* DIRECTIONS *
Strip the pictures and reproduce the rest of the listing exactly.

* PROVIDED MATERIAL *
::::::::

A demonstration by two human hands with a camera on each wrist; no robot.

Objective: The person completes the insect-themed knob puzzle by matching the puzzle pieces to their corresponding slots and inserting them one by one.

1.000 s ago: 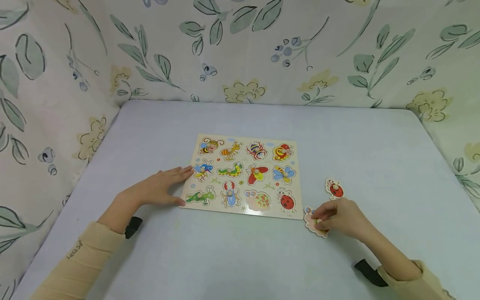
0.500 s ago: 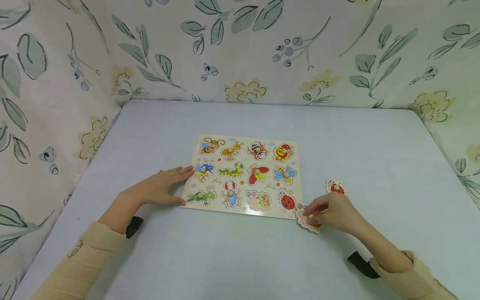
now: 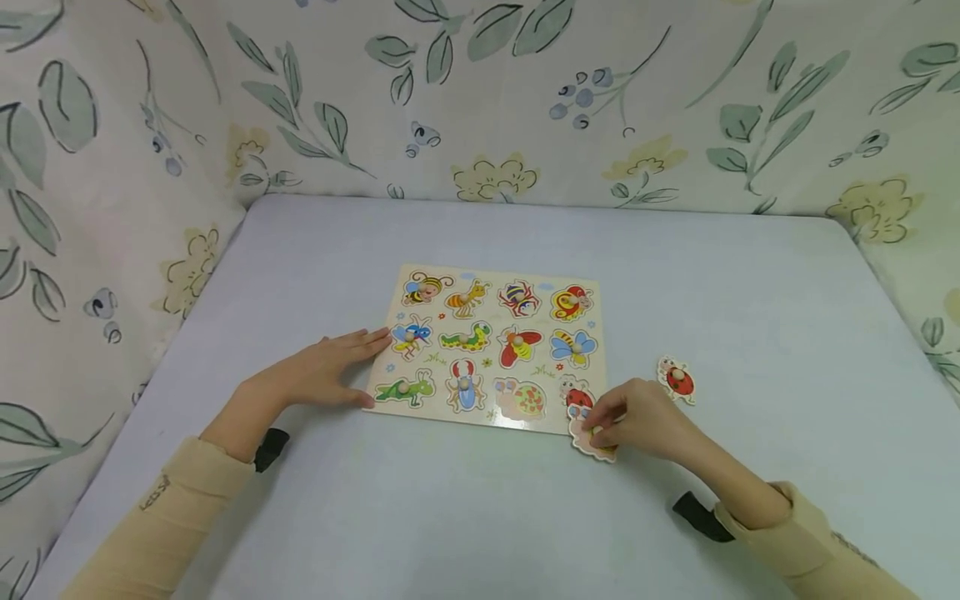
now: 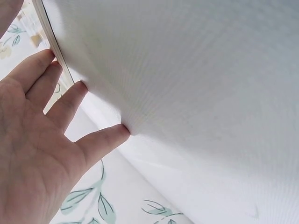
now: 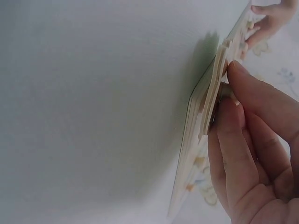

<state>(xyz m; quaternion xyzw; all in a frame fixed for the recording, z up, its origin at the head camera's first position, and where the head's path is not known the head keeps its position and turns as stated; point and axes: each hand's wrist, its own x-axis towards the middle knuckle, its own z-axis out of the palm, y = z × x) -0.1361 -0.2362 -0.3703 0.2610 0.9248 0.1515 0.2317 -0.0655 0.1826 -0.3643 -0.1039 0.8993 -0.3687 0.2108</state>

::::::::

* RESULT OF THE EXERCISE *
A demonstration by two human hands with a camera on each wrist; no robot.

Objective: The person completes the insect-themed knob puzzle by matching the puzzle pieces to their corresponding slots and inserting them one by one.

1.000 s ago: 
0.500 s ago: 
now: 
now: 
now: 

<state>(xyz m; quaternion xyzw; all in a frame fixed for the recording, z up, its origin at the head camera's first position, and where the head's path is not known the head keeps its position and turns as stated; point and axes: each hand's wrist, its own x-axis towards the middle knuckle, its own z-axis out of the palm, y = z × x) -0.1361 -0.2362 -0.3703 0.2610 0.9248 0.1515 0.2317 -0.0655 0.1826 -0.3643 -0.1039 0.8993 -0.3687 0.2108</state>

That covers the exercise completely.